[smooth] Faster bitmap sweeping.

Selecting the fill rule or checking the direct mode each time we call
`gray_hline' is sub-optimal.  This effectively splits the direct mode
into a separate code path while inlining `gray_hline' and saving 5-7%
of rendering time.

* src/smooth/ftgrays.c (gray_hline): Eliminated in favor of...
(FT_FILL_RULE, FT_GRAY_SET): ... these new macros...
(gray_sweep): ... inlined here.
(gray_sweep_direct): New function that handles the direct span buffer.
(gray_TWorker): Remove the span buffer.
(gray_raster_render, gray_convert_glyph): Updated.
diff --git a/ChangeLog b/ChangeLog
index a8542d2..d482631 100644
--- a/ChangeLog
+++ b/ChangeLog
@@ -1,3 +1,19 @@
+2021-05-07  Alexei Podtelezhnikov  <apodtele@gmail.com>
+
+	[smooth] Faster bitmap sweeping.
+
+	Selecting the fill rule or checking the direct mode each time we call
+	`gray_hline' is sub-optimal.  This effectively splits the direct mode
+	into a separate code path while inlining `gray_hline' and saving 5-7%
+	of rendering time.
+
+	* src/smooth/ftgrays.c (gray_hline): Eliminated in favor of...

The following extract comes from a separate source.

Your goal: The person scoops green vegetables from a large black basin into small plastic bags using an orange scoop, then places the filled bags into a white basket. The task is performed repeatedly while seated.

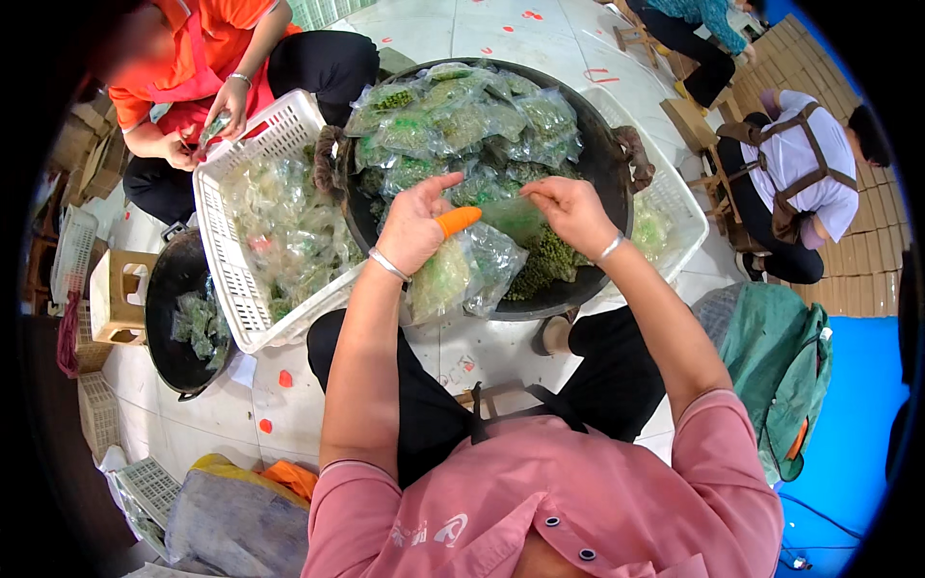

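Observation:
My left hand (pixel 413 230) wears an orange finger cot (pixel 459 220) and has clear plastic bags (pixel 442 283) hanging under it, pressed between thumb and fingers. My right hand (pixel 574 217) pinches the edge of a clear, green-tinted bag (pixel 512 215) that stretches across between both hands. Below them is a wide black basin (pixel 605 155) heaped with sealed clear packets (pixel 462 119) of small green berries that look like green peppercorns. Loose berry clusters (pixel 545 264) lie at the basin's near side, just under my right hand.
A white slotted crate (pixel 238 303) of clear bags stands left of the basin; another white crate (pixel 683 217) sits partly beneath it at right. A smaller black basin (pixel 162 318) holds packets. A co-worker in orange (pixel 217 50) handles a packet. Two more people sit at right near cardboard boxes (pixel 867 231).

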A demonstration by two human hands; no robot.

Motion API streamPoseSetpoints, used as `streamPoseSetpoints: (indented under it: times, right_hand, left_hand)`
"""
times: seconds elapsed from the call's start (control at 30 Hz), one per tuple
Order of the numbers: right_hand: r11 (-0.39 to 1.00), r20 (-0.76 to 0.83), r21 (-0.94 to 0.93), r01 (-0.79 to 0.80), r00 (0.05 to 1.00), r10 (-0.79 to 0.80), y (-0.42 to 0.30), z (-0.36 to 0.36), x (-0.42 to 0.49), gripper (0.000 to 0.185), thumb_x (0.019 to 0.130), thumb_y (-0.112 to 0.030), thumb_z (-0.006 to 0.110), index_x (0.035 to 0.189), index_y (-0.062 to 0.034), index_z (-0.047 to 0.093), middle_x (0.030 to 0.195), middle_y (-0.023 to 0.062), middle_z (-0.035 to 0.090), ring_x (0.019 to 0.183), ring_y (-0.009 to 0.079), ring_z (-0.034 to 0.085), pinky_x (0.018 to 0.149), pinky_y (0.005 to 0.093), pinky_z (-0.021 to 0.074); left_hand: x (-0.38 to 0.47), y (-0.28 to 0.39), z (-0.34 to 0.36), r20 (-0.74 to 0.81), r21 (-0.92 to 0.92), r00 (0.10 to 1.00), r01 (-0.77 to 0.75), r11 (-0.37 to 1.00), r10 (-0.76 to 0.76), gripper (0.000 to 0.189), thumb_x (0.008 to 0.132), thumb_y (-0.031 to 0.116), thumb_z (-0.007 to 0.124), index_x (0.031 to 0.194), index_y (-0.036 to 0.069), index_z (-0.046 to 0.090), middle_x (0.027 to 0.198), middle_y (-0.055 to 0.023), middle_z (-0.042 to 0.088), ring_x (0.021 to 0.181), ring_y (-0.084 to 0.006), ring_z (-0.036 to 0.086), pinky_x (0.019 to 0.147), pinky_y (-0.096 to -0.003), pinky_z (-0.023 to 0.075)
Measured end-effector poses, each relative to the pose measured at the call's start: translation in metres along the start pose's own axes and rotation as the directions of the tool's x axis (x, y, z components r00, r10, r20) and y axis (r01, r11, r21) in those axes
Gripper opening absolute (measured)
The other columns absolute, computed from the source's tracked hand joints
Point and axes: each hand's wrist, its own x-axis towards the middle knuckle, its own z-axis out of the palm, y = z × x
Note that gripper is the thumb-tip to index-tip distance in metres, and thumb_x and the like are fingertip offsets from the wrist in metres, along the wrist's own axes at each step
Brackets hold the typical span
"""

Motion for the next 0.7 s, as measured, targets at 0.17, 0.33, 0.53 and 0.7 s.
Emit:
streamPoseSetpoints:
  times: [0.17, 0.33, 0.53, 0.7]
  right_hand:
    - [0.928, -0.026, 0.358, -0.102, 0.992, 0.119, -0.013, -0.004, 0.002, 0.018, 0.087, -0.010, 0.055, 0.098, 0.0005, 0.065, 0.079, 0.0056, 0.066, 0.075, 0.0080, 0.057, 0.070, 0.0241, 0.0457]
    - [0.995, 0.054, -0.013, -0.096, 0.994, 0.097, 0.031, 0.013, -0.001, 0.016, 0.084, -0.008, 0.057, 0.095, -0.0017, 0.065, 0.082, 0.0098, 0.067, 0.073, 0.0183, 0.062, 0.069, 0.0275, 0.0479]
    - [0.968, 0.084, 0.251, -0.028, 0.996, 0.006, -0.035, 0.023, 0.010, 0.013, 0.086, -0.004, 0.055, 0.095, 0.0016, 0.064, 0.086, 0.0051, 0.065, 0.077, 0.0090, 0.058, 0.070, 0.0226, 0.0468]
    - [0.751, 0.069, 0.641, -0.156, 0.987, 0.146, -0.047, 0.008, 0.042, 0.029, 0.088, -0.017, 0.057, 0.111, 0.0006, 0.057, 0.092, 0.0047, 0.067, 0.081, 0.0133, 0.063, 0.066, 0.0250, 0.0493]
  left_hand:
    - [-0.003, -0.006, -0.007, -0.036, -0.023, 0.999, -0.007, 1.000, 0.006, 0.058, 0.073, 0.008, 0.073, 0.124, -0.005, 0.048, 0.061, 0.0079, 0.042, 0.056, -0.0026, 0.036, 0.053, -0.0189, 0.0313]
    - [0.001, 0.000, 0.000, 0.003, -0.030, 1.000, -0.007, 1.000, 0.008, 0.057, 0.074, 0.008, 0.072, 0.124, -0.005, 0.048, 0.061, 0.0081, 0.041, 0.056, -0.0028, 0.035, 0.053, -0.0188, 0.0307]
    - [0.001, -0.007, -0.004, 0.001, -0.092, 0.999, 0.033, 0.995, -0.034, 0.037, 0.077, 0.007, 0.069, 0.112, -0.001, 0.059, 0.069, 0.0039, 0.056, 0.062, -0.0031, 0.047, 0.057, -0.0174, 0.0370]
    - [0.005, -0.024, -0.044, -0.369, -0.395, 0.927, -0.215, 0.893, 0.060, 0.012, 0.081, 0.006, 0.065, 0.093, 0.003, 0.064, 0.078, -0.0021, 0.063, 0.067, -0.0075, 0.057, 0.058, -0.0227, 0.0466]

+	(FT_FILL_RULE, FT_GRAY_SET): ... these new macros...
+	(gray_sweep): ... inlined here.
+	(gray_sweep_direct): New function that handles the direct span buffer.
+	(gray_TWorker): Remove the span buffer.
+	(gray_raster_render, gray_convert_glyph): Updated.
+
 2021-05-10  Alexei Podtelezhnikov  <apodtele@gmail.com>
 
 	* src/smooth/ftgrays.c (gray_hline): Simplify even-odd computations.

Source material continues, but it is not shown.